Baltimore Housing Authority to hire more than 80 new workers to address maintenance backlog

The Housing Authority of Baltimore City is hiring more than 80 people, including 50 additional maintenance workers. (Barbara Haddock Taylor, Baltimore Sun video)

The Housing Authority of Baltimore City is hiring more than 80 people — including 50 additional maintenance workers — as part of a sweeping plan to address long overdue repairs at thousands of city public housing units, housing chief Paul T. Graziano announced Monday.

Graziano said 50 new "maintenance technicians" will be qualified to do basic repairs involving carpentry, painting, plumbing and electrical work. As part of an overhaul of its maintenance system, the housing authority also is hiring two new administrators, 10 property managers and 20 additional workers to handle heating and cooling problems, perform quality-control checks or supervise staff.


"We have undertaken a top-to-bottom review" of maintenance issues, Graziano said, pledging that the extra staffing and organizational changes would "enhance the quality of life for public housing residents."

The Baltimore Sun reported this month that shoddy, incomplete and overdue repairs are common among the 11,000 units maintained by the housing authority. Authority records showed more than 4,000 requests for repairs had gone unanswered for at least 30 days — and in some cases for more than a year. The investigation found that some outstanding repairs involved matters critical to health and safety, such as leaky toilets, falling-down sinks, clogged bathtubs, and windows and doors with broken locks.

Graziano was joined by union officials, tenants and a dozen maintenance workers for the announcement Monday afternoon at housing authority headquarters. He said the agency is looking for the new maintenance technicians, who must be able to perform "a whole range of repairs in a unit and not have two or three different people come in to do the work." The jobs will pay $46,000 to $53,000 a year, he said.

The authority will continue to employ workers skilled at specific trades, such as electricians, pipefitters, carpenters and masons, he said.

The new workers will join a maintenance staff of about 310. Graziano said the additional staff will be paid for through expected efficiencies and the elimination of some vacant positions. Officials could not immediately provide a total cost for the new positions.

Later Monday, Graziano deflected questions from City Council members during an investigative hearing on a federal lawsuit over allegations that maintenance workers at three complexes demanded sexual favors as a condition for making repairs.

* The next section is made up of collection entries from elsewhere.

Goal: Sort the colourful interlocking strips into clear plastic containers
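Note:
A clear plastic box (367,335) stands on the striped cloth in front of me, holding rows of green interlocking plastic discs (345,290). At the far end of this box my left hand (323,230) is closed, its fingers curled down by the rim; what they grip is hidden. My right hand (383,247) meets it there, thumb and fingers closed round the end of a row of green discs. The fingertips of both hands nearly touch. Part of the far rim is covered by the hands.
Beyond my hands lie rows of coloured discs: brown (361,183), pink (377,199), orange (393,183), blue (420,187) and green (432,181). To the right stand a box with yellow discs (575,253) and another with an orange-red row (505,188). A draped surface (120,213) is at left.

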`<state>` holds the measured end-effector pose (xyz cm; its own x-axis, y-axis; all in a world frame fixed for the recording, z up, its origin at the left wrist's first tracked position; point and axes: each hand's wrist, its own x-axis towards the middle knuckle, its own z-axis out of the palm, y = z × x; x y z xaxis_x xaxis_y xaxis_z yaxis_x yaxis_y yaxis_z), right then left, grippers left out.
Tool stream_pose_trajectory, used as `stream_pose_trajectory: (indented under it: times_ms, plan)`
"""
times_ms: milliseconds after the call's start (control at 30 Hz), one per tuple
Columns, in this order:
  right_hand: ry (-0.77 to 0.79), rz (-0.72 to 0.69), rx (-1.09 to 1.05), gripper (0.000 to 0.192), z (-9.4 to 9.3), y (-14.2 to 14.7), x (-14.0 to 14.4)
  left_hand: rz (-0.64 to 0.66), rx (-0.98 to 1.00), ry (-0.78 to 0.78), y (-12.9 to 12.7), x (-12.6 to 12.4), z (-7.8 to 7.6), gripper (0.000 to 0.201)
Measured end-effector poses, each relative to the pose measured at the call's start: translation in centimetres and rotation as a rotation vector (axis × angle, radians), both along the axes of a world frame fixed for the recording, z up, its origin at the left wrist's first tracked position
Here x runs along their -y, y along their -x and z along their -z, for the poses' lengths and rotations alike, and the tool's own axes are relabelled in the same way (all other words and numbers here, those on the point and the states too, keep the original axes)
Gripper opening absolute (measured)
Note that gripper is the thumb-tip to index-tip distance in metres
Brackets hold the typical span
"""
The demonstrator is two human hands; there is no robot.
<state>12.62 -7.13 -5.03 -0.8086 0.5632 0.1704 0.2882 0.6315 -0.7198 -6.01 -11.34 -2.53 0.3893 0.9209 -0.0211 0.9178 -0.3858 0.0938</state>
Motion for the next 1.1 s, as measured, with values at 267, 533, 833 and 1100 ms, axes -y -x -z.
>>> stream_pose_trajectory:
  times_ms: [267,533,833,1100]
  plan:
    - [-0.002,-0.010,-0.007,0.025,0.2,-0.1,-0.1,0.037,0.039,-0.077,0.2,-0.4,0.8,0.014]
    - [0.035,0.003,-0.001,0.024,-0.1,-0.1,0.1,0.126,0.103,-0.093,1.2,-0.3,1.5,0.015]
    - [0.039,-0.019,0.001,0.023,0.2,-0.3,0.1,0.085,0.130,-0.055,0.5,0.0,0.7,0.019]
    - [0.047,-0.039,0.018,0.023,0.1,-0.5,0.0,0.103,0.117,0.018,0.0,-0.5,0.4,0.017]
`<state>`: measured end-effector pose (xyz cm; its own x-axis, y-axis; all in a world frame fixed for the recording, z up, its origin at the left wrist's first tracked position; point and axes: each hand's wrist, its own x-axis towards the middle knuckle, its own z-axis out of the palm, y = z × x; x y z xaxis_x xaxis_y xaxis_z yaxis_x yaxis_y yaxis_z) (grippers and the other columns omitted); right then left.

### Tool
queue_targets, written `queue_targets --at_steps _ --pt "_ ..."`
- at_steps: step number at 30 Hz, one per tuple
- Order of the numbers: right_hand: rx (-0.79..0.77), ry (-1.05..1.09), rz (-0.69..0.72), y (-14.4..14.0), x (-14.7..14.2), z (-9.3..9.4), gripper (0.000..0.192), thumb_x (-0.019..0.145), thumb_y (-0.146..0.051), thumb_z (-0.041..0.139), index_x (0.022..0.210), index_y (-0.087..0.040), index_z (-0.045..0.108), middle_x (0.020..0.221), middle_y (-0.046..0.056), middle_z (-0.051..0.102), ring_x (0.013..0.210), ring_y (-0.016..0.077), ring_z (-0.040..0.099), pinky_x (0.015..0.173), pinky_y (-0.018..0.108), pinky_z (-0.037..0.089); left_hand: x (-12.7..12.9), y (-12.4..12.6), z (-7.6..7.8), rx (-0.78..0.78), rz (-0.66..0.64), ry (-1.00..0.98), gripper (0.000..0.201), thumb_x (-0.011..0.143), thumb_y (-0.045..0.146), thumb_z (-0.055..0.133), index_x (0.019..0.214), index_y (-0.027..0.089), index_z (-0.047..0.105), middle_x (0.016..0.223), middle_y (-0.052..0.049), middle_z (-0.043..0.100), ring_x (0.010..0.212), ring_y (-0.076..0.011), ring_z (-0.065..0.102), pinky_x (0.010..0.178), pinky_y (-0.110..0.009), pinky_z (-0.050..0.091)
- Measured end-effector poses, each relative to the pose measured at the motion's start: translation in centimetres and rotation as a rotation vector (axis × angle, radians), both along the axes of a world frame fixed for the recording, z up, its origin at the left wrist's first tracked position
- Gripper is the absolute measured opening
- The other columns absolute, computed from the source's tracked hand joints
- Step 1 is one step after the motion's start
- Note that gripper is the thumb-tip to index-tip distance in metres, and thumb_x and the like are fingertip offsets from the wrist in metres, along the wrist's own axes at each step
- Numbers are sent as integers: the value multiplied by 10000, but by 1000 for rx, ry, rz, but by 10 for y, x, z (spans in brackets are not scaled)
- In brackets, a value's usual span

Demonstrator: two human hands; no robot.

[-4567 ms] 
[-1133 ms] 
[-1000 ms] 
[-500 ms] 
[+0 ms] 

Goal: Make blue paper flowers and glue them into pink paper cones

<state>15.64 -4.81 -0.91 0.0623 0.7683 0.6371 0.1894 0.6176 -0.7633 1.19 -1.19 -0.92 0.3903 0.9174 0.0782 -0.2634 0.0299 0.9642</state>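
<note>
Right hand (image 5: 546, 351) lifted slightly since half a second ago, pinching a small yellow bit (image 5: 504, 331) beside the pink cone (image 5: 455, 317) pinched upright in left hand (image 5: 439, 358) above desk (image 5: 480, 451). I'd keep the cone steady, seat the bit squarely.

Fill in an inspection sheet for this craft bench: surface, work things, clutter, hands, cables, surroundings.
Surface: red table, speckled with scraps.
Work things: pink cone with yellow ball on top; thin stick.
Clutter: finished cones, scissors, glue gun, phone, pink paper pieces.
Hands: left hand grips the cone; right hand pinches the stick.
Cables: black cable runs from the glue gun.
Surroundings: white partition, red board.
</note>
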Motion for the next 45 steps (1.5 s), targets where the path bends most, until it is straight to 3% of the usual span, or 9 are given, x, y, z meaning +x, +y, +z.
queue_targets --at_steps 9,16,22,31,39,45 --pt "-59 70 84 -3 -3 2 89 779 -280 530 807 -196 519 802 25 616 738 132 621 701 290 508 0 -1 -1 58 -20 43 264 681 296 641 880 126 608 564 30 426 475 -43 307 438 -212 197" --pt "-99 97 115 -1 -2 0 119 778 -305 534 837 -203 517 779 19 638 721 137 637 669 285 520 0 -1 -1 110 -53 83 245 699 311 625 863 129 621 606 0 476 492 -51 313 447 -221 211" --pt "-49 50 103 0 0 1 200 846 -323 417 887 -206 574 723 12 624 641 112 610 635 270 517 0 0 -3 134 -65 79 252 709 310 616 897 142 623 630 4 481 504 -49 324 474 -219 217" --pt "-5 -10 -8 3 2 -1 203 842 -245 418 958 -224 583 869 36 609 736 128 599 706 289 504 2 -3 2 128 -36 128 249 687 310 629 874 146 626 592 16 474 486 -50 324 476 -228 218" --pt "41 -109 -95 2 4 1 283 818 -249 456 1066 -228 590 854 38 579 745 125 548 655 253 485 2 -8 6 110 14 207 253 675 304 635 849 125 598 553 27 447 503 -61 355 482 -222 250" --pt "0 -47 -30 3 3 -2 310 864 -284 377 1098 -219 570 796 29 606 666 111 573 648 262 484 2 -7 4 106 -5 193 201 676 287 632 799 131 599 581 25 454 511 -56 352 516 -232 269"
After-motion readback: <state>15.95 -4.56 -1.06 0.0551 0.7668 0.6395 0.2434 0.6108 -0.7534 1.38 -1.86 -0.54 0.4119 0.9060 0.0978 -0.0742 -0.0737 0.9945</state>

"I cannot discuss any of the matters around this litigation," Graziano told a council committee, citing coming settlement talks and an ongoing investigation by the U.S. Department of Housing and Urban Development's inspector general. "That will be discussed in the appropriate forum."

The Housing Authority has said it will begin settlement talks with 20 women, who are seeking more than $10 million each. Some tenants at Gilmor Homes, Westport and Govans Manor have been denied needed repair work for months as a result of the sex-for-repairs scheme, the suit contends.

At Graziano's earlier news conference, Ella Broadway, president of the authority's Resident Advisory Board, said members are pleased with the promised changes in the maintenance department. She said the board would work with residents to encourage them to do more to help in the upkeep of the complexes.

Union leader Glenard S. Middleton praised Graziano for creating the technician positions, saying they will offer a "middle-class" living. He said the union remains concerned about the potential for the housing authority to reduce its maintenance staff and pledged to stay vigilant.

Graziano said maintenance workers on staff now will be able to receive training and apply for the technician positions. "We hope and expect a large number of people will go for the promotional opportunity," Graziano said.

The additional positions are part of a larger plan to overhaul the work order system, a process Graziano says has been underway for months. That includes enabling tenants to request repairs themselves using their smartphones, home computers or kiosks at the complexes. They will be able to use the same system to check on the status of their request.

Tenants will still be able to ask staff to create the work order for them.

As part of the changes, maintenance workers will receive their work assignments on hand-held devices and a quality-control team will review maintenance records and do random checks of completed works.